I am the founder and curator of Blacknuss.tv. My past work includes producing the feature film Legally Drugged (2024). I have served as an associate producer on Mansa Tiafa (2021), Space Moms (2020), and the award-winning Julie Dash film, Daughters of the Dust (US 1992). Additionally, I was the Chicago producer of the American Masters film The World of Nat King Cole (2006), and I have produced and directed music videos, short documentaries, and 3D animation projects.
I work in new media storytelling with Augmented Reality and VR360. I was the Chicago production consultant on the 50th Anniversary of The March, a documentary film directed by John Akomfrah of U.K.-based Smoking Dogs Films and co-produced by Robert Redford's Sundance Productions. This film recounts the story behind the 1963 March on Washington.
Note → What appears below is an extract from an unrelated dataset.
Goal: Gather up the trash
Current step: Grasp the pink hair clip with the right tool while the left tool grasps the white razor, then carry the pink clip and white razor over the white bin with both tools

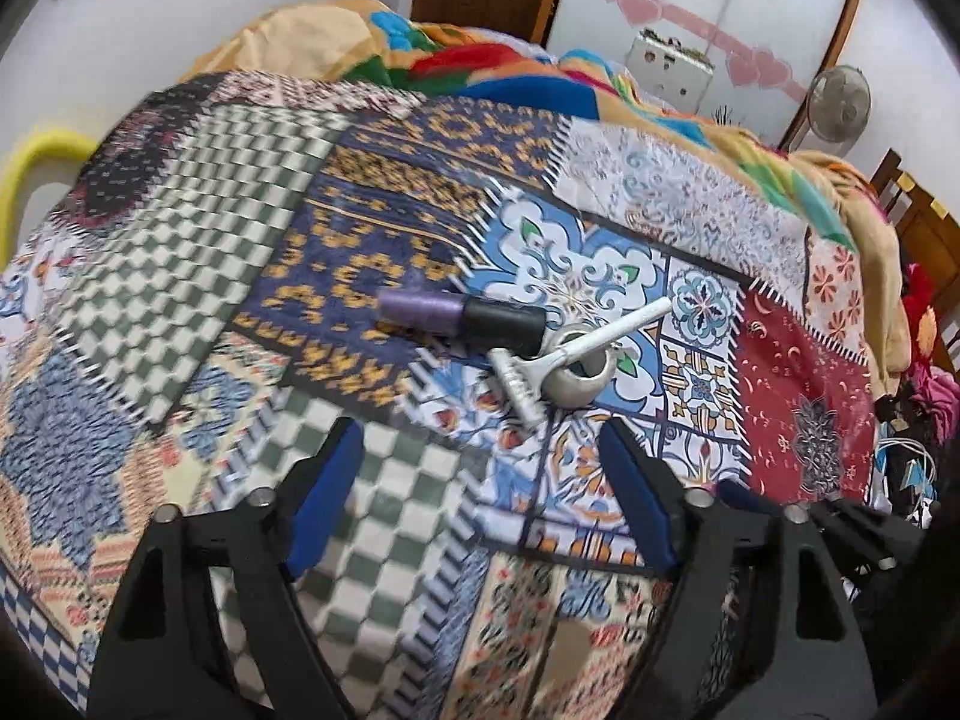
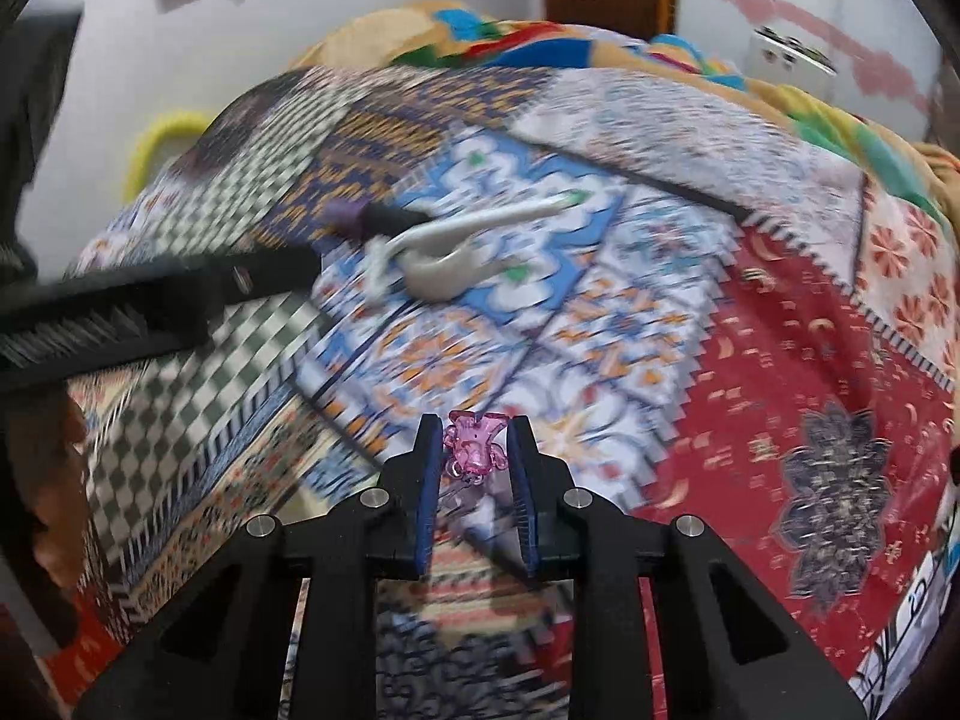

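Observation:
A purple bottle with a black cap [image 1: 462, 315], a white razor [image 1: 576, 354] and a small grey bowl-like piece [image 1: 585, 381] lie together on the patchwork bedspread [image 1: 210, 240]. My left gripper [image 1: 480, 450] is open and empty, just short of them. The same pile shows blurred in the right wrist view [image 2: 444, 252]. My right gripper [image 2: 474, 438] is shut on a small pink translucent plastic trinket [image 2: 474, 447], held above the bedspread. The left gripper's black body [image 2: 150, 300] crosses the left of that view.
A colourful bunched blanket [image 1: 480, 66] lies at the far side of the bed. A yellow curved handle [image 1: 36, 174] shows off the left edge. Clothes and cables [image 1: 912, 420] lie off the right edge. A fan [image 1: 840, 102] and wardrobe stand behind.

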The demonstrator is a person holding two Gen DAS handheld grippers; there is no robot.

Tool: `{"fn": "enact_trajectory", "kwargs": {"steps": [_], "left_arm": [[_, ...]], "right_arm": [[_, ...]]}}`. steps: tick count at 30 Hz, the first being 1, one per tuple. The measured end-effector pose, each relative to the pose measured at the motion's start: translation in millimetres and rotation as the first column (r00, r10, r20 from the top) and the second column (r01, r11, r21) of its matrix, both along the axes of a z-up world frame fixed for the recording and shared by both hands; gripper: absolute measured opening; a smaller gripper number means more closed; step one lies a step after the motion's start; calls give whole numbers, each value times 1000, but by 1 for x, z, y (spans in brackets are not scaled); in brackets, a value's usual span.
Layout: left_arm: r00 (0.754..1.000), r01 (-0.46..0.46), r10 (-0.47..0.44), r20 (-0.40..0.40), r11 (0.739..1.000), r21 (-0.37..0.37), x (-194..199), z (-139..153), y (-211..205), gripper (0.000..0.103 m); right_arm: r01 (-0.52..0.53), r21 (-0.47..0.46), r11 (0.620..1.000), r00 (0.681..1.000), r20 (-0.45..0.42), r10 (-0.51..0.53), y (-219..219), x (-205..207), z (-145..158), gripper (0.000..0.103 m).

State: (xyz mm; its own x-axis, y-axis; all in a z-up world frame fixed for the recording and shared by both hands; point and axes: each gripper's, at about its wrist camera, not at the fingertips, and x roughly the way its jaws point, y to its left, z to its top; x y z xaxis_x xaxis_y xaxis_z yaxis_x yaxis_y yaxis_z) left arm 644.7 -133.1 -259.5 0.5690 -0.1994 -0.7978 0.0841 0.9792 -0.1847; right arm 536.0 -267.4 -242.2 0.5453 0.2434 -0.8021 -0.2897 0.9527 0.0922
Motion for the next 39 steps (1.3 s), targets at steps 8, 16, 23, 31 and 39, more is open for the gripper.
{"fn": "enact_trajectory", "kwargs": {"steps": [8,16,23,31,39], "left_arm": [[997,-58,57,-49,998,-29,24,-28,-12,42],[996,-83,84,-31,996,34,34,-31,-25,11],[999,-45,46,-19,999,26,7,-8,-27,11],[998,-37,35,46,998,41,-46,50,-22,11],[993,-61,58,99,998,19,-110,112,2,11]], "right_arm": [[65,48,997,998,14,-66,-34,3,14,20],[86,63,994,996,6,-87,-46,-2,14,20],[85,68,994,996,22,-87,-47,-9,32,20],[52,76,996,995,83,-58,-42,-39,79,20],[21,73,997,988,150,-32,-33,-85,133,20]]}}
Currently, I am directing an independent feature film, Legally Drugged, set for a late 2024 release.
Currently, I am a member of the board of directors of Chicago Filmmakers, where I founded the Blacklight Film Festival in 1982, in cooperation with the Film Center at the School of the Art Institute. This festival was one of the first Black Film Festivals. I am also a member of the Kartemquin Films Board of Directors.
My journey began as a photojournalist after growing up in the civil rights movement as a youth member of the NAACP, under our president Fred Hampton. Following the assassination of Martin Luther King, I joined various radical organizations. At 20 years old, I left the country and traveled through Europe, the UK, the Middle East, and Africa, from Morocco to Tanzania. In Tanzania, I was an observer of the African Liberation movement.